Pour les projets portés par des bailleurs sociaux ou des collectivités, il existe des possibilités accrues de financement via le Prêt Locatif Aidé d’Intégration (PLAI) ou le Prêt Locatif Social (PLS). En 2022, 22 % des nouveaux habitats inclusifs bénéficiaient de ce type de financement adossé à des conventions APL (Union sociale pour l’habitat).

Les habitants aussi acteurs : participations et mobilisations collectives

1. Apport personnel et mobilisation des proches

Les futurs habitants sont souvent mobilisés en amont pour acquérir ou rénover leur futur lieu de vie (versement d’une part sociale, apport dans une SCI, crowdfunding familial…). D’après la Fédération Habitats Partagés, en 2023, la part d’autofinancement (apports personnels ou des familles) représentait de 5 % à 30 % du coût total du projet selon les cas.

2. Les mutuelles et sociétés coopératives d’habitat

De plus en plus de projets sont portés par des coopératives d’habitants (SCIC, coopératives HLM…). Ce modèle permet une mutualisation des moyens, la mobilisation de fonds coopératifs et donne accès à certains avantages fiscaux.

  • Exemple : la coopérative Les Toits d’Uzège a réuni plus de 500 000 € avec l’apport des habitants et le soutien de la Région Occitanie.

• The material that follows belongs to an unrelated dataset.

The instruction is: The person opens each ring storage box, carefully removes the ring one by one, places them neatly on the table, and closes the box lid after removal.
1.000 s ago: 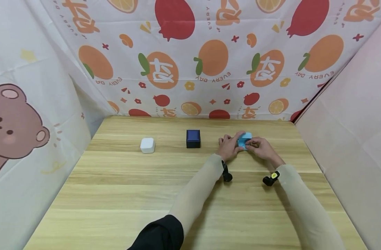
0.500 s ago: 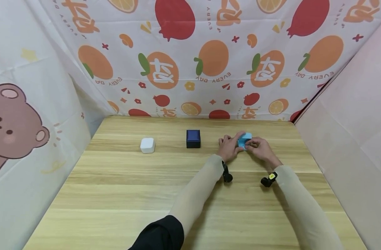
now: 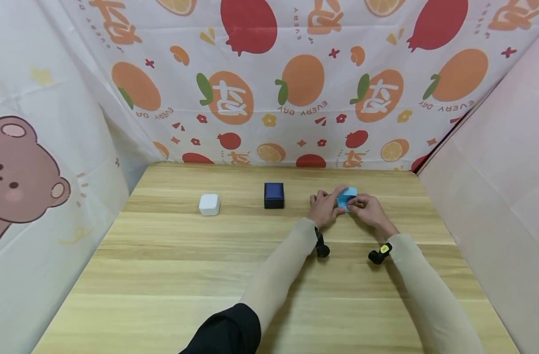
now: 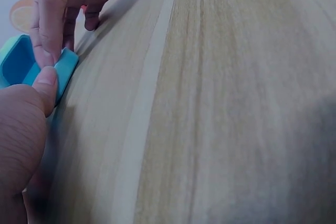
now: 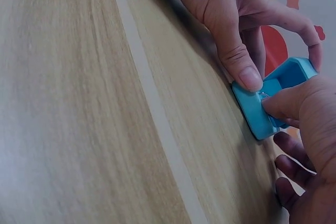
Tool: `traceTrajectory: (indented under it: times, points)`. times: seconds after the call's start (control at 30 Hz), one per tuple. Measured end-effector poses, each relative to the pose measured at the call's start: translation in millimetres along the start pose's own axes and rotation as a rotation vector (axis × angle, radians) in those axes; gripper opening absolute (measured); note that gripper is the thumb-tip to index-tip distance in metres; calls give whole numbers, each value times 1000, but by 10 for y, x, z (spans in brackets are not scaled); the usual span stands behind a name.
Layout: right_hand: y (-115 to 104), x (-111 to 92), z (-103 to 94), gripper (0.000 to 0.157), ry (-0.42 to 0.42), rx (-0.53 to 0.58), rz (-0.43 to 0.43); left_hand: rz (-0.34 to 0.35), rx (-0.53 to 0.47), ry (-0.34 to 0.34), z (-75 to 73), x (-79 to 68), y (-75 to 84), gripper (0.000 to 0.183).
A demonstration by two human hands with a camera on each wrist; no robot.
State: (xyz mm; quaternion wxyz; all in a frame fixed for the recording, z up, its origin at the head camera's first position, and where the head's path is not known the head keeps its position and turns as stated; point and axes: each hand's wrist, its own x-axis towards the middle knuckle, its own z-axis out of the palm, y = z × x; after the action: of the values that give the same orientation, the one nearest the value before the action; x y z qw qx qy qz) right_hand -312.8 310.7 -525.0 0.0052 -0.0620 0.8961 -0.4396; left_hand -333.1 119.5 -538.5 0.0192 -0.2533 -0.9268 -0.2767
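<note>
The light-blue open box point(image 5: 253, 113) at the right looks like smooth plastic with a soft sheen. Left of it, the dark-blue square box point(image 3: 274, 195) has a faintly glossy top. The white rounded-square box point(image 3: 209, 204) looks smooth and plastic. The wood-grained pale surface point(image 3: 163, 265) looks smooth; the fruit-printed white cloth point(image 3: 269, 88) beyond is matt, lightly creased.
</note>
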Motion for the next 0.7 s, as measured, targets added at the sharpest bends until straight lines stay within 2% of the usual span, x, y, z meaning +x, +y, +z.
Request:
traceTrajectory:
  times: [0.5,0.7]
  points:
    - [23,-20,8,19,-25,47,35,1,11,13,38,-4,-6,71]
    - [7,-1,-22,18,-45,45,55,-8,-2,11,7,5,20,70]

Panorama des coûts à anticiper : mieux se projeter

Type de dépense Montant estimatif Prise en charge possible
Acquisition du foncier 100 000 à 400 000 € (selon la localisation) Bailleurs sociaux, épargne citoyenne, crédit
Travaux/rénovation 15 000 à 60 000 € par logement ANAH, collectivités, fonds solidaires
Mobilier/équipement 3 000 à 10 000 € par foyer Fondations, autofinancement, subventions
Animation/coordination 40 000 à 80 000 €/an (pour 8 à 12 habitants) AVP, fondations, CD, Mutuelles

Conseils pratiques pour optimiser son montage financier

  • Avant de s’engager, effectuer un diagnostic territorial pour recenser les dispositifs locaux existants (intersection des soutiens du Département, Région, ville…).
  • Monter un dossier argumenté, avec un budget prévisionnel détaillé, un calendrier, et une cartographie des partenaires impliqués.
  • Multiplier les sources de financements (publique, privée, microdons, crowdfunding) pour limiter les à-coups et sécuriser la pérennité du projet.
  • Ne pas hésiter à associer les acteurs locaux (collectivités, associations d’usagers, caisses de retraite, fonds privés).
  • Penser à valoriser l’innovation sociale du projet pour slasher les financements (plusieurs dispositifs cumulables).

Outils, réseaux et ressources pour aller plus loin

Enfin, que le projet soit collectif, familial ou associatif, s’entourer dès le départ d’un réseau d’accompagnement (Pôles territoriaux de coopération économique, plateformes de l’économie sociale et solidaire, Maîtrise d’œuvre sociale) permet de gagner en crédibilité auprès des financeurs et de maximiser les chances d’obtenir un soutien adapté.

Les besoins évoluent, le paysage des aides aussi : rester à l’écoute de toutes les annonces, repérer les partenariats possibles et valoriser les spécificités du projet sont des atouts pour bâtir un cadre financier solide et porteur de sens, au service des parcours de vie des aînés et personnes fragilisées.